And we’re back with our second installment of Ask-a-Salty: the feature where…surprise! you ask questions and we answer them for you. If you have a question you’d like to ask, check out this page!
Today’s questions come from Jen P. who asks:
Hi Salties! One thing I have been thinking about lately is how do many racers carry their gels? I was curious what the Salties might have to say. Also, on a similar note, I was wondering whether or not to carry hydration during my upcoming marathon. Right now I am thinking if weather conditions are good I will not carry my own water but if it’s going to be hot I will. Also I’m running Chicago (like Mint!) which is a huge race. Is there anything I should do differently for a huge race to make sure I get enough water? Thanks!
Great questions, Jen. Let’s start with carrying gels. The good news is there are several options. I like to keep things as simple as possible when I race; as far as I’m concerned, the less I have to carry or do the better. For this reason, for most of my marathons I have safety pinned my gels to the waistband of my shorts. I safety pin the tab of the gel to the top of the waistband on the outside of the short and then fold the gel over into the inside of my shorts.
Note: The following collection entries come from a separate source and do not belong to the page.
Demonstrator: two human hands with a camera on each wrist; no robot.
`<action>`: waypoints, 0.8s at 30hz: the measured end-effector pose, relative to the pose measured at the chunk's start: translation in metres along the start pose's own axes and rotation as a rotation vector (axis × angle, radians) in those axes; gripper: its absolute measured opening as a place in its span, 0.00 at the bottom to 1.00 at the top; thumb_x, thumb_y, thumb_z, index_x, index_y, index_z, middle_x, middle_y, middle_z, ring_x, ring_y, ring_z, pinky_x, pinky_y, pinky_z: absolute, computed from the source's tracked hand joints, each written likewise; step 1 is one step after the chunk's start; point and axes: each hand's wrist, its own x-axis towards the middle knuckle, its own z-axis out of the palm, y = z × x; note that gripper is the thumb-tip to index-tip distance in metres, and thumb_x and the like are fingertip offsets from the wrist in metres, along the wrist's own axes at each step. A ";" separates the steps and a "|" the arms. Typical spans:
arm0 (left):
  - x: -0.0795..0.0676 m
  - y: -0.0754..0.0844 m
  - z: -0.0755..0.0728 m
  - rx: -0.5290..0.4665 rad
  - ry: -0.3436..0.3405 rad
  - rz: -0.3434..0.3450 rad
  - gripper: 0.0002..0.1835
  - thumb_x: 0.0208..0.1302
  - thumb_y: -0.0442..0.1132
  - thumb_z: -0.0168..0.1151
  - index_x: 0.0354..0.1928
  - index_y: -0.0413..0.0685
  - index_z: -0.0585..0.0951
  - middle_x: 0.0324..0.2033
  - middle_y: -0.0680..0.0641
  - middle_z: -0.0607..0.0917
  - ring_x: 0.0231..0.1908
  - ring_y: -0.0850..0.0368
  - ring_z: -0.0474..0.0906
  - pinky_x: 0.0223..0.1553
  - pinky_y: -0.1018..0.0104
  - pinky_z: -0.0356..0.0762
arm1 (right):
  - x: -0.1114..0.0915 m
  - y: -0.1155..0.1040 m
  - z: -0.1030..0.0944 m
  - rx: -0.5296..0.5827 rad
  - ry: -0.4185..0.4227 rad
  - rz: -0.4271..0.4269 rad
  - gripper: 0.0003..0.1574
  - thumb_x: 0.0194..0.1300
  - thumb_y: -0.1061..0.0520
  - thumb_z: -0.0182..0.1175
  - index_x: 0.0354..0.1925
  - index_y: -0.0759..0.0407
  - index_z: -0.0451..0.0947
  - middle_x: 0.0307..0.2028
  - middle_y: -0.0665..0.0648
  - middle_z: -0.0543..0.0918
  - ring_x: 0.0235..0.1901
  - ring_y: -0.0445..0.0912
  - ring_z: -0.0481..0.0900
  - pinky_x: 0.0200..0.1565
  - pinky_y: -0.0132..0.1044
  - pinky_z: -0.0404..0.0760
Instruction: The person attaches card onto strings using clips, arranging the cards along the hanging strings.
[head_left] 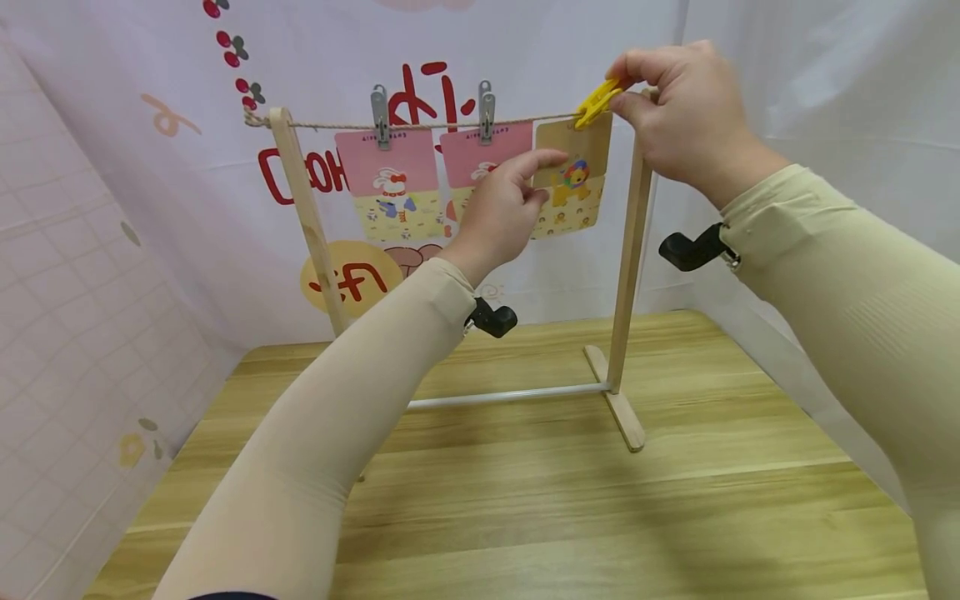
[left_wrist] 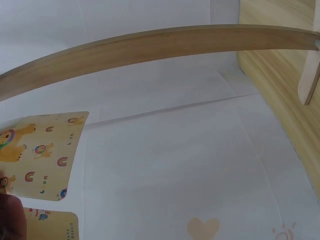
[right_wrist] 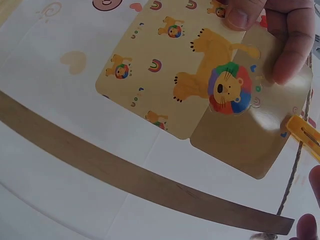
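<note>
In the head view my right hand (head_left: pixel 686 112) pinches a yellow clothespin (head_left: pixel 597 103) between thumb and fingers, its jaws at the rope (head_left: pixel 555 118) over the top edge of a gold lion card (head_left: pixel 576 192). My left hand (head_left: pixel 504 207) holds that card by its left edge, the index finger stretched across its front. Seen from the right wrist, the left thumb (right_wrist: pixel 240 17) lies on the card's front; the fingers behind are hidden. The left wrist view catches the card's lower part (left_wrist: pixel 55 150) and one dark fingertip (left_wrist: pixel 11 217).
Two pink-and-yellow rabbit cards, one at the left (head_left: pixel 390 187) and one mid-rope (head_left: pixel 468 150), hang from a left grey clip (head_left: pixel 381 117) and a right grey clip (head_left: pixel 487 112). Wooden posts (head_left: pixel 632 258) carry the rope above the wood-grain table (head_left: pixel 570 500). A printed white curtain (head_left: pixel 525 33) hangs behind.
</note>
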 end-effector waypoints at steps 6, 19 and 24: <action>0.001 -0.005 0.000 0.038 0.022 0.029 0.24 0.80 0.34 0.57 0.71 0.65 0.78 0.68 0.65 0.79 0.33 0.55 0.73 0.30 0.67 0.71 | 0.000 -0.001 -0.001 -0.025 -0.020 0.006 0.12 0.76 0.53 0.64 0.52 0.53 0.89 0.36 0.29 0.81 0.22 0.35 0.64 0.31 0.30 0.61; 0.004 -0.008 0.004 0.046 0.046 0.077 0.24 0.79 0.32 0.57 0.71 0.61 0.78 0.68 0.61 0.79 0.45 0.61 0.77 0.44 0.71 0.76 | 0.002 -0.005 0.000 -0.064 -0.054 0.021 0.14 0.79 0.53 0.59 0.55 0.53 0.87 0.50 0.52 0.88 0.34 0.35 0.61 0.40 0.30 0.61; 0.005 -0.010 0.005 0.045 0.054 0.077 0.24 0.79 0.32 0.57 0.70 0.62 0.79 0.67 0.62 0.80 0.46 0.62 0.77 0.44 0.71 0.76 | 0.004 -0.007 -0.002 -0.089 -0.087 0.013 0.14 0.80 0.52 0.57 0.55 0.51 0.87 0.50 0.51 0.87 0.23 0.40 0.62 0.28 0.31 0.62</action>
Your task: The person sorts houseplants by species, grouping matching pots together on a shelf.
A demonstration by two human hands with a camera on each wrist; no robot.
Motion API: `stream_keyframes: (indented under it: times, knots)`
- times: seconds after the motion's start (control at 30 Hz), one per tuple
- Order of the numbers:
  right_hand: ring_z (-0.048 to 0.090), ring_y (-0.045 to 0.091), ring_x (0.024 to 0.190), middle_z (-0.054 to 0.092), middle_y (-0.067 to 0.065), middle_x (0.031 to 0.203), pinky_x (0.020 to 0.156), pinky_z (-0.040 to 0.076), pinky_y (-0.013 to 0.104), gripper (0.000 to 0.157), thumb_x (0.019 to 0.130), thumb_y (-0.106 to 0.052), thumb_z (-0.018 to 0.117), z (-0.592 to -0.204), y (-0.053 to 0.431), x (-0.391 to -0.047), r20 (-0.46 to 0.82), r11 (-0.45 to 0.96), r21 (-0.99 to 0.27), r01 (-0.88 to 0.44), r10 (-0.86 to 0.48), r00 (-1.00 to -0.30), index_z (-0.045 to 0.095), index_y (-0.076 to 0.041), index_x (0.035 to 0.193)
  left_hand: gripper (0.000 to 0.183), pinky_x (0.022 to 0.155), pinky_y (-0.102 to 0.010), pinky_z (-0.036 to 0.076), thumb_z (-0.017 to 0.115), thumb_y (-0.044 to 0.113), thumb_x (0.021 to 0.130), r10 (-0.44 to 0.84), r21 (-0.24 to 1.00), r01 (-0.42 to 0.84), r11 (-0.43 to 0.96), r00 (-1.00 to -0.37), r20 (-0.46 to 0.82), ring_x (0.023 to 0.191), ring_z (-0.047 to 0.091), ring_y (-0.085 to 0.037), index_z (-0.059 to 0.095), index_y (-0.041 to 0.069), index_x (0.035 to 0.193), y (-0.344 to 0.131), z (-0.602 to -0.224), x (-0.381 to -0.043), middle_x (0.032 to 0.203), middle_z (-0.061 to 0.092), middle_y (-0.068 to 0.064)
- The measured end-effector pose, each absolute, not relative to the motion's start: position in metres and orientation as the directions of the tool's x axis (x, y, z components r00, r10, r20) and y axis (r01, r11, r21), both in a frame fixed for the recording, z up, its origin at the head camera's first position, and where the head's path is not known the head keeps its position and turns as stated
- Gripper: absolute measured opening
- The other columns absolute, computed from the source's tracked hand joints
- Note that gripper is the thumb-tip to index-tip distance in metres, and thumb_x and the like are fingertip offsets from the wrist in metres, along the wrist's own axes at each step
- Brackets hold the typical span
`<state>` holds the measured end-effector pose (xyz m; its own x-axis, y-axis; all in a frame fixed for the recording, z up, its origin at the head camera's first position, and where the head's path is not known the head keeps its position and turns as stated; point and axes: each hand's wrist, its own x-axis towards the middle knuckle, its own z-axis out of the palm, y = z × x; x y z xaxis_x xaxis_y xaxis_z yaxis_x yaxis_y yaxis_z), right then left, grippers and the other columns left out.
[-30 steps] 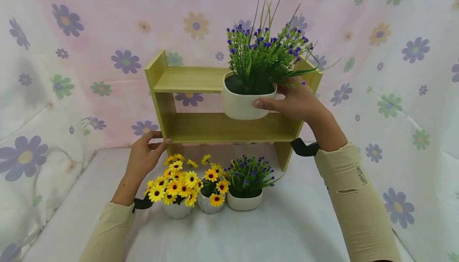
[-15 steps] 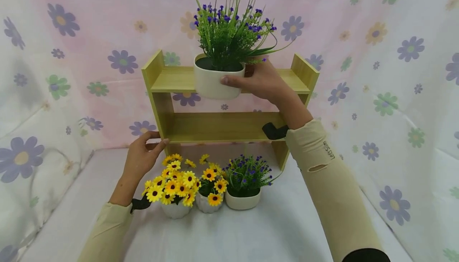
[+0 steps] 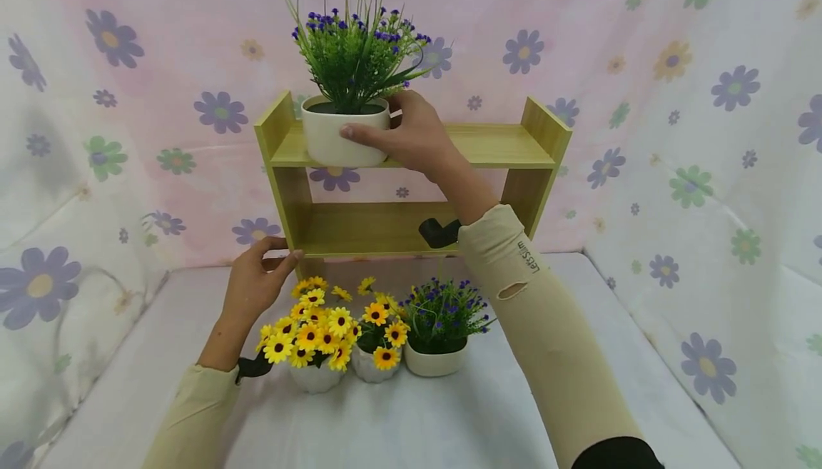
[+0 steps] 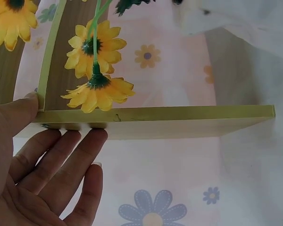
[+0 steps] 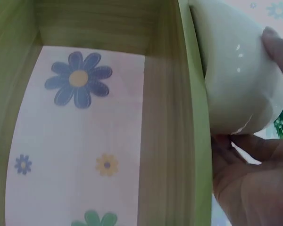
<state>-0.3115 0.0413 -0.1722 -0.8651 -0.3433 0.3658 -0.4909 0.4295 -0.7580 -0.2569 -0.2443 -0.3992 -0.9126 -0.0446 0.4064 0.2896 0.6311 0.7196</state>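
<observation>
Looks to me like this one's nearly placed, just not finished. The right hand [image 3: 417, 130] has the pot [image 3: 324, 139] up at the left end of the shelf's [image 3: 491, 146] top board, thumb across the front and the other fingers wrapped round its end, so it's properly gripped and not let go yet. From my feeds I can't tell if the base is fully sitting on the wood; in the head view its lower edge overlaps the front lip, so my guess is what's left is settling it back a bit and releasing. The left hand [image 3: 257, 280] is pinching the shelf's left side panel, thumb at the front edge and fingertips on the outer face, which I'd read as steadying. The other plants are all down on the table [image 3: 359, 433], no hand on them: big daisies [image 3: 315, 340], small daisies [image 3: 377, 362] and a purple plant [image 3: 438, 360] a lot like the held one. As for the pot itself, it's smooth, glossy off-white, kind of oval with rounded ends, pretty much upright in the head view. Dark filler inside, then bushy green stuff with little purple blooms, thin blades poking up top and a few stray ones trailing off to the right.
</observation>
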Motion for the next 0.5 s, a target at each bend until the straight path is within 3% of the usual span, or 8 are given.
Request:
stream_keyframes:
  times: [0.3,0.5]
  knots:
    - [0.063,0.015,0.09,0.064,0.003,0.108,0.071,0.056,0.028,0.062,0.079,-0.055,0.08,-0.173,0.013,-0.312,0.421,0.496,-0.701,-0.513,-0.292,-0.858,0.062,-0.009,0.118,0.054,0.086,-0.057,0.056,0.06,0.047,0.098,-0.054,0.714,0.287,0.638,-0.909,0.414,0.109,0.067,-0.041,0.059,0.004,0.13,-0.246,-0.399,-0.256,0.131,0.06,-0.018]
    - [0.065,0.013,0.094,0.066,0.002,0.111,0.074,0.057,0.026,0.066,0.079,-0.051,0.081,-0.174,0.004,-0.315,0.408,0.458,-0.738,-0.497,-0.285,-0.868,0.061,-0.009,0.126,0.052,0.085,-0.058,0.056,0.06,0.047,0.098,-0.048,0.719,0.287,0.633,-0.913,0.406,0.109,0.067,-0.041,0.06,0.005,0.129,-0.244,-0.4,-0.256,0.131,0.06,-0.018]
The beauty of this is that the gels are lined up in the exact order you want them and you just tear them off and the tab stays put on your shorts. Here’s a video featuring the lovely Cinnamon demonstrating how to do this:
Alternatively, you could put them in a belted pouch, like a SPI-belt. I have one to carry my phone and it’s awesome! I hardly know it’s there. I personally prefer the safety-pin-to-shorts method because you don’t have to worry about zippers catching or gel tabs sticking to you, etc., but if you don’t like the way the gels feel in the shorts then this would be the next best way to go. Spi-belt even has a deluxe version that has little gel holders! Cinnamon’s tried both ways, and says the pin-to-shorts method is more secure.
Others swear by gels in the bra, which I don’t recommend because I’ve seen some NASTY chaffing from that! Camille Herron said she keeps hers in her gloves or tapes them to her hands! Those are other options.
Now as to whether to carry water or sports drinks, I say no. Again, I like to keep things super simple on race day. If you want to race the marathon and run your best time, I really think weighing yourself down with fluids is counter-productive and unnecessary; drink as much from a cup at each stop as you can and that will be enough. Bringing a fuel belt, hand-held or Camelbak along for the marathon might make you feel secure, but it’s probably just weighing you down.
The latest science suggests most marathoners are over-concerned about hydration. The most notable work on this subject is Dr. Timothy Noakes’ latest book, Waterlogged. I won’t get into all the science here as that’s for a more involved post, but if you enter the race well-hydrated you should be fine using the fluids available on the course.
Keep in mind that it’s normal to finish a marathon somewhat dehydrated. If you drink from a cup at every water stop on a seasonally cool day, you should not suffer any ill effects from these normal levels of dehydration. The latest in sports science suggests drinking when you’re thirsty is more than sufficient to maintain a high level of performance. Even if you’re not racing and you’ll be out there for a long time, you shouldn’t need to bring your own fluids. Non-racers have the luxury of time to walk through water stops and drink as much as needed.
HOWEVER– There are, of course, caveats!
For a crowded marathon, I like the advice our friend Lloyd gave to Jen on our Facebook page: bring a throwaway water bottle to the start. Sip on it for the first mile or two, then pitch it. This will get you through those first few super-crowded waterstops.
If it’s really hot, like Chicago ’07 or Boston ’12, then and only then would I consider bringing fluids in some permanent manner (e.g. fuel belt, handheld, etc.) Your time goals will be out the window anyway, so just getting to the finish line in one piece would be the goal and by bringing your own fluids you could again avoid the zombie hoarde at early water stops.
Salty Readers, what say you? How do you carry your gels? How do you feel about bringing your own fluids along for the ride during your marathons?
Let us know what you end up doing, Jen, and be sure to fill us in on how your race goes! GOOOOOOOD LUCK and RUN FAST!!!!